Friday, March 27, 2009

Sharing

One of the most thrilling things you can do with your genetic test results from 23andme is sharing the information with others, in search of unknown relatives. This is how it’s done: when we find someone, for example through a website forum, that we are curious about comparing our genes with, we simply send that person an invitation and wait for an answer.

Almost everybody is willing to share at the “basic” level, that is, as long as no specific DNA details are revealed, namely in terms of disease risks. Even so, it took some effort on my part to start sharing with people I don’t know, but once I understood that my privacy was not at stake, I quickly became addicted. Currently, I already have 17 “friends” in this genetic social network, each and every one of them an absolute stranger, that I invited or who invited me to share.

Once the sharing principle is accepted by both parts, it becomes possible to compare genomes through a functionality called “family inheritance”, that allows both persons to see if there are coinciding pieces of DNA in their respective chromosomes.

In fact, this option is supposed to be used to compare genes among family members, who know from the start that they share big chunks of DNA. And, from what I’ve read, it’s pretty unlikely to find this type of genetic coincidence, by chance, in people we’ve never heard of before.

So imagine my amazement when I found out that 4 out of my 17 “friends” are probably distant relatives, distant “cousins” of mine! It’s hard to believe, but that’s how it is: when I compared my genome-wide genetic data with the data from those 4 people, I discovered that whole segments of certain chromosomes suddenly turned blue on the diagram. In one case, the coincidence spans a sequence of 20 million DNA “letters”, or bases, on chromosome 5. In another, as the image shows, the coincidence involves a 10 million-base sequence on chromosome 4 (I’ve hidden the person’s name for obvious privacy reasons).

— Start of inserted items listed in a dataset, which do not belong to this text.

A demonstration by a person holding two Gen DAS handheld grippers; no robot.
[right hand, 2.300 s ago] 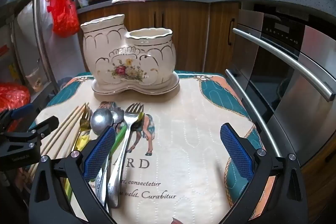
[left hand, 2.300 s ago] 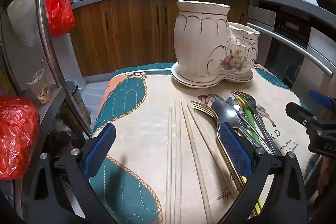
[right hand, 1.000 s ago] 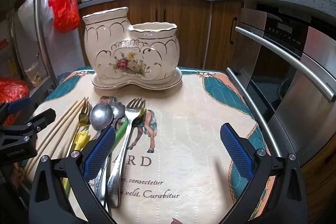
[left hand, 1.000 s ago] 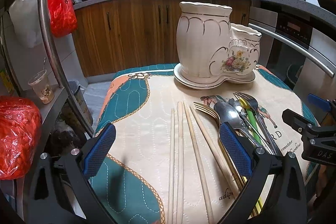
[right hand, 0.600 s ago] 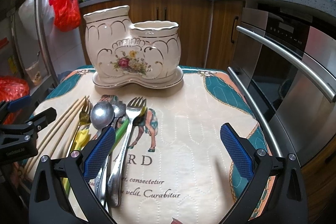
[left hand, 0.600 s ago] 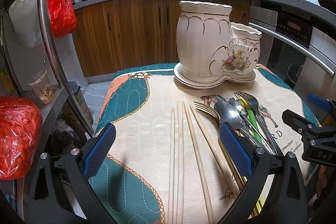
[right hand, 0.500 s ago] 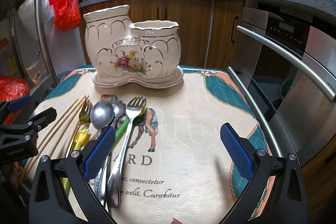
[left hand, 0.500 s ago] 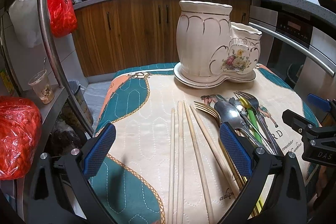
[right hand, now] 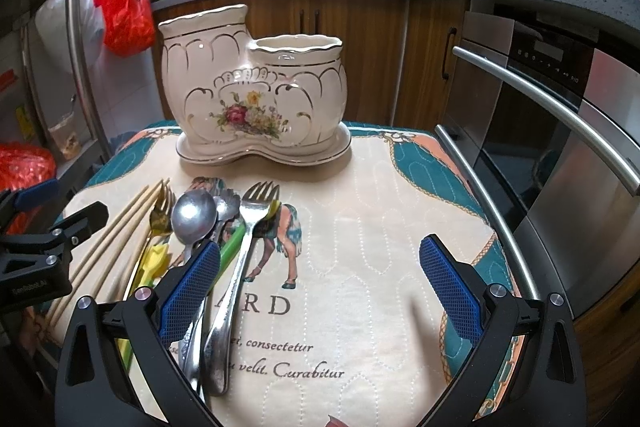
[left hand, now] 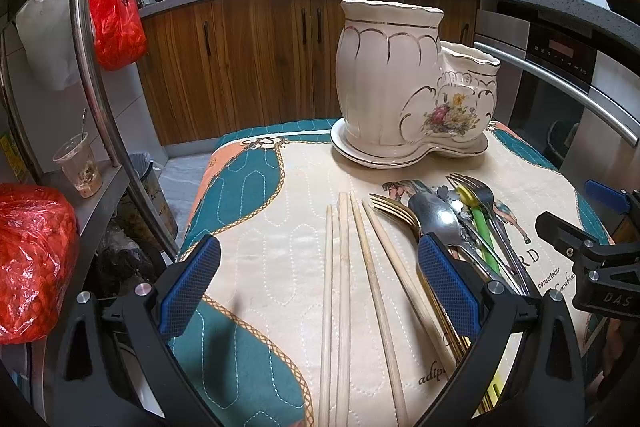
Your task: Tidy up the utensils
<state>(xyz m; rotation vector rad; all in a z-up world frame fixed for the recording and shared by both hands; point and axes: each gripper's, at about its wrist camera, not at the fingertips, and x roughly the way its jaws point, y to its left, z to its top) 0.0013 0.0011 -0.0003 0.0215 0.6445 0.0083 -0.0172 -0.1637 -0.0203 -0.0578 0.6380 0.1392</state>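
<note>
Left gripper (left hand: 318,281): wide open, empty; chopsticks (left hand: 344,279) between fingers, 12 o'clock.
Right gripper (right hand: 320,281): wide open, empty; fork (right hand: 244,251) at 9 o'clock.

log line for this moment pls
left gripper: open, over chopsticks | right gripper: open, empty | cutlery: flat on mat | holder: upright

The bench (left hand: 240,187) is covered by a quilted cream, teal and orange cloth (right hand: 360,227) printed with lettering. At the upper middle of the frame a cream two-pot holder (right hand: 256,107) stands on it. In the lower part lie four wooden chopsticks (left hand: 340,287), a gold fork (left hand: 394,209), a steel spoon (right hand: 194,215) and a silver fork (right hand: 248,239), side by side.
</note>
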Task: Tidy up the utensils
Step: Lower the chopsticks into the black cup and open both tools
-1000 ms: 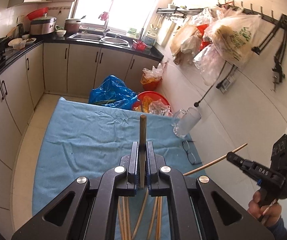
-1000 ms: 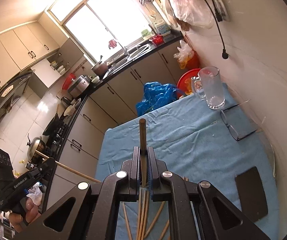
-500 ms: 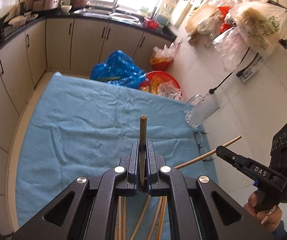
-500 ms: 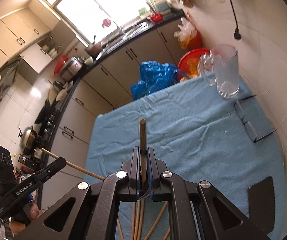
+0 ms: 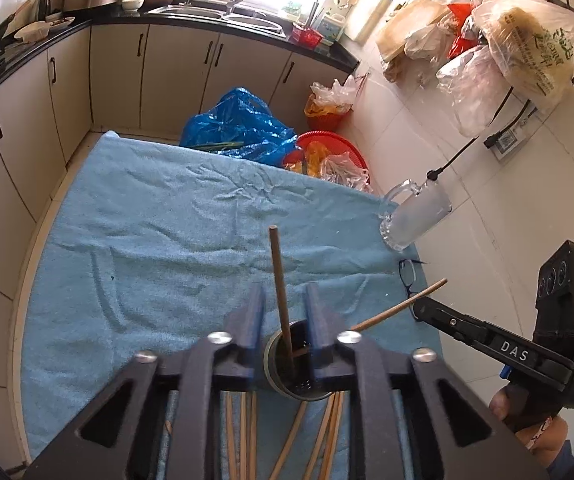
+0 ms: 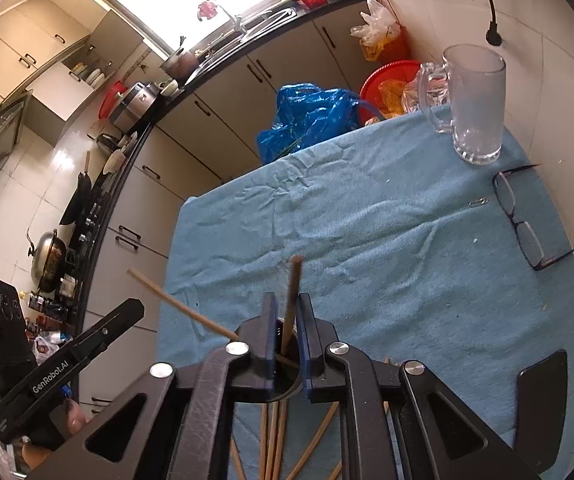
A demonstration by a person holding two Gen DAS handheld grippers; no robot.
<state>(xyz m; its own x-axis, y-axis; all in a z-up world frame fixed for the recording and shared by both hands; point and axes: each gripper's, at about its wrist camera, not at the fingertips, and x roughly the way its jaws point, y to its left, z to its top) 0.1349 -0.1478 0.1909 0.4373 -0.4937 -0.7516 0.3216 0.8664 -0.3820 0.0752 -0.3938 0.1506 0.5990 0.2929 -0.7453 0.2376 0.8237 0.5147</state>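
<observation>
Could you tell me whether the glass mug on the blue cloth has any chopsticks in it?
No, the mug stands upright and empty on the cloth, clear through to its base.

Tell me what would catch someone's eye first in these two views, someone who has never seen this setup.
Two chopsticks stand in a dark cup on the blue cloth: one between the left gripper's opening jaws, the other between the right gripper's, also opening. More chopsticks lie loose on the cloth below. A glass mug and glasses sit near the wall.
</observation>
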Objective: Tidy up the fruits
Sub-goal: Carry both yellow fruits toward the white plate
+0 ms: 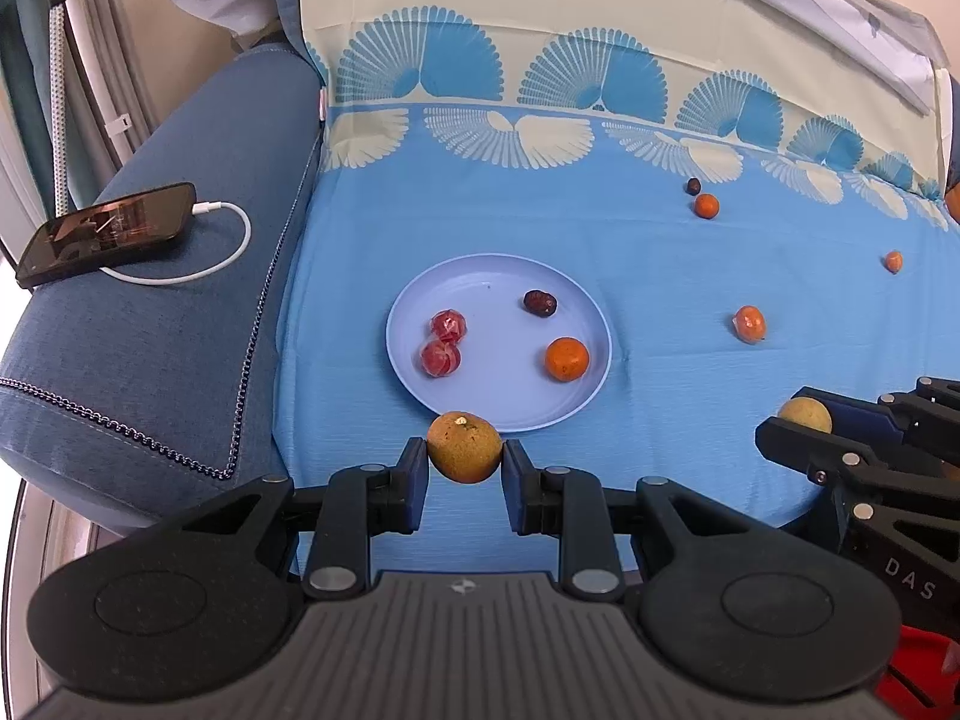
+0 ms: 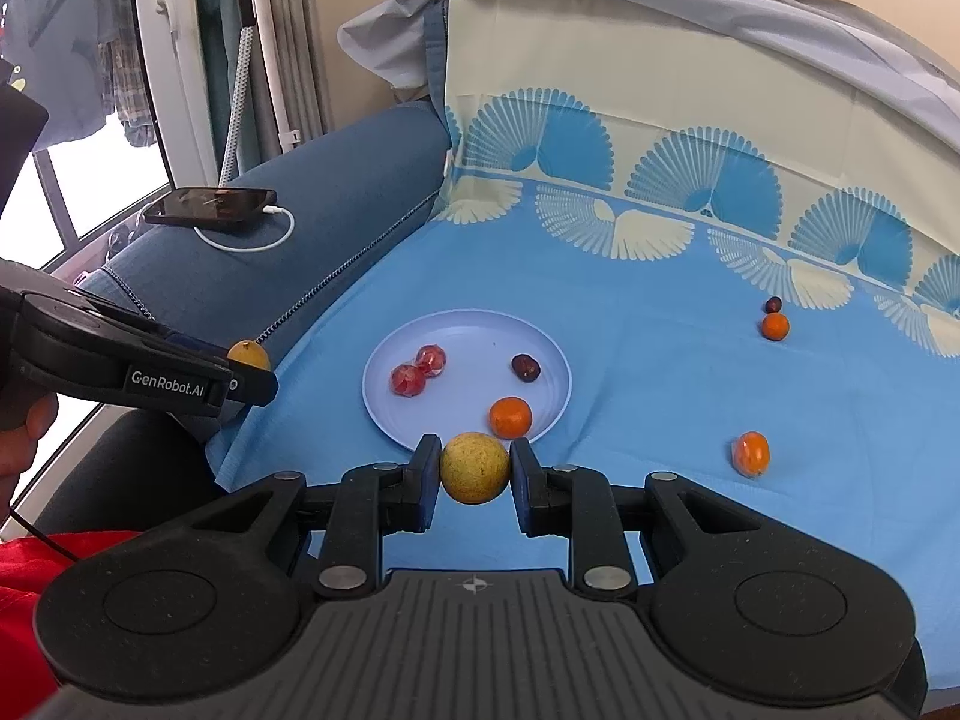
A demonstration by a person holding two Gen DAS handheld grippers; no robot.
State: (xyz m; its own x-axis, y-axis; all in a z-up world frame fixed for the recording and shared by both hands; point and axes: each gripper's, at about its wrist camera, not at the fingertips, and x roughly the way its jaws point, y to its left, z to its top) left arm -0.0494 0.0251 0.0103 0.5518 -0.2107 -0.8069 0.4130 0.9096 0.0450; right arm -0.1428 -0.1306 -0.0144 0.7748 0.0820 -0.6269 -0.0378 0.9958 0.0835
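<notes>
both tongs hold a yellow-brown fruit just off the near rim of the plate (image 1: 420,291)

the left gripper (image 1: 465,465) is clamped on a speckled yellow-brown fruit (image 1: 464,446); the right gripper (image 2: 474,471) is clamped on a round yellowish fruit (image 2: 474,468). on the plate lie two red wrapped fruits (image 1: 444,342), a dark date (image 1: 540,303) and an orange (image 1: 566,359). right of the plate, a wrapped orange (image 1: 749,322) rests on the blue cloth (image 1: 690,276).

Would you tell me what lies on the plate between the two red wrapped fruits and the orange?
Only bare plate: nothing sits between the red wrapped fruits and the orange. The dark date lies farther back. The left wrist view shows it.
</notes>
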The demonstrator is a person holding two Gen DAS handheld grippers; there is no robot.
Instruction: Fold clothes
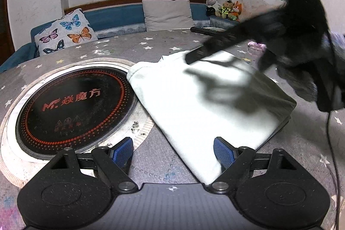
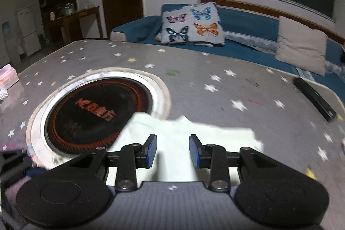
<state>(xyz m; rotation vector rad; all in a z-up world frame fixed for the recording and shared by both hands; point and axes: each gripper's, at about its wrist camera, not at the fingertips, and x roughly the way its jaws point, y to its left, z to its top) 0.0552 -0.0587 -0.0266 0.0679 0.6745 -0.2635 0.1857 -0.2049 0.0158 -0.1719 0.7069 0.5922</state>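
Observation:
A white folded garment lies flat on the grey star-patterned table, just right of the round cooktop. My left gripper is open wide at the garment's near corner, its right pad over the cloth edge and its left pad over bare table. The blurred black frame of the right-hand tool hangs over the garment's far right side and casts a shadow on it. In the right wrist view my right gripper stands partly open above the white garment, with nothing pinched between its pads.
A black round induction cooktop with red lettering is set into the table; it shows as the cooktop left of the cloth. A black flat bar lies at the far right. A butterfly cushion rests on the blue sofa.

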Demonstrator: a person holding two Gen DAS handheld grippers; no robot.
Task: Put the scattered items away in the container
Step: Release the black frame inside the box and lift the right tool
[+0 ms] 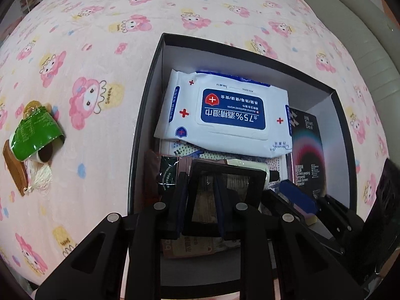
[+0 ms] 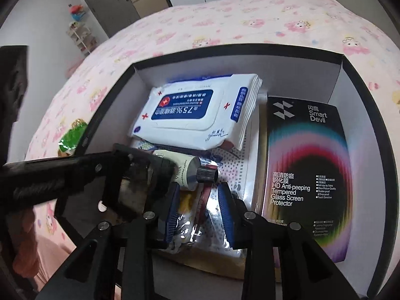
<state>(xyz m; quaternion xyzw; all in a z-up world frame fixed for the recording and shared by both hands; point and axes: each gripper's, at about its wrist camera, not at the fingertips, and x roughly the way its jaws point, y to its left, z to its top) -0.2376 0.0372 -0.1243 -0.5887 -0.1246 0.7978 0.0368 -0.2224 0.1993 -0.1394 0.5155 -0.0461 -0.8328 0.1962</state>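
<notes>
Nearest to me is my right gripper (image 2: 199,212). A shiny crinkled packet (image 2: 190,210) lies between its blue jaws, but I cannot tell if they press on it. My left gripper (image 1: 200,200) has its jaws pinching a black-framed flat thing (image 1: 225,172) low over the box.

On the bed (image 1: 100,37), with its pink cartoon cover, stands the black box (image 2: 240,50), white inside. At its right side lies a dark carton (image 2: 305,165) that says "Smart Devil" and "HD Anti-peeping Tempered Glass Screen Protector". Beside it lies a white pack of wipes (image 2: 190,115) with a blue label, "75%" and red crosses. Before the pack lies a pale tube (image 2: 185,170) with a dark cap, and its writing is too blurred to read.

Outside on the bed, well apart from the box, a green packet (image 1: 35,132) rests on a wooden comb (image 1: 15,167) with a tassel.
</notes>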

What does this mean? It means that, according to the partial genetic results we both received, we both inherited, from one of our parents (either our mother or our father), an identical chunk of some chromosome. In other words, we our DNA present a so-called “half-identical” match (i.e., contributed by only one of our parents). Which, in turn, means that our mother and the other person’s father (or whichever combination is responsible for the coincidence) shared (still share) half-identical chunks of their own DNA too. That is, they also were (are) distant (though slightly less distant) “cousins”. And so on, right back to a common ancestor who probably lived a few centuries ago.

Here is the answer I got from another one of my “cousins”, with whom I share a half-identical DNA sequence 10 million-bases-long on chromosome 9, when I voiced my doubts about such a conclusion: “Yes, it means that we definitely share a common ancestor. The precise point in time may be 300-400 years ago, depending on the rate of recombination in that region. It is unlikely that the common ancestor would be further back than 300-400 years, because recombination would have eliminated it from our common ancestry.” Seems reasonable enough to me.

I also asked a scientist I know who specializes in genetic ancestry and she confirmed.

Apparently, such a state of affairs is not that uncommon in those human communities, namely religious, where people didn’t marry much outside of their group – and which, at some point, became part of a Diaspora, spreading worldwide because of political and religious contingencies that arose in their home-countries.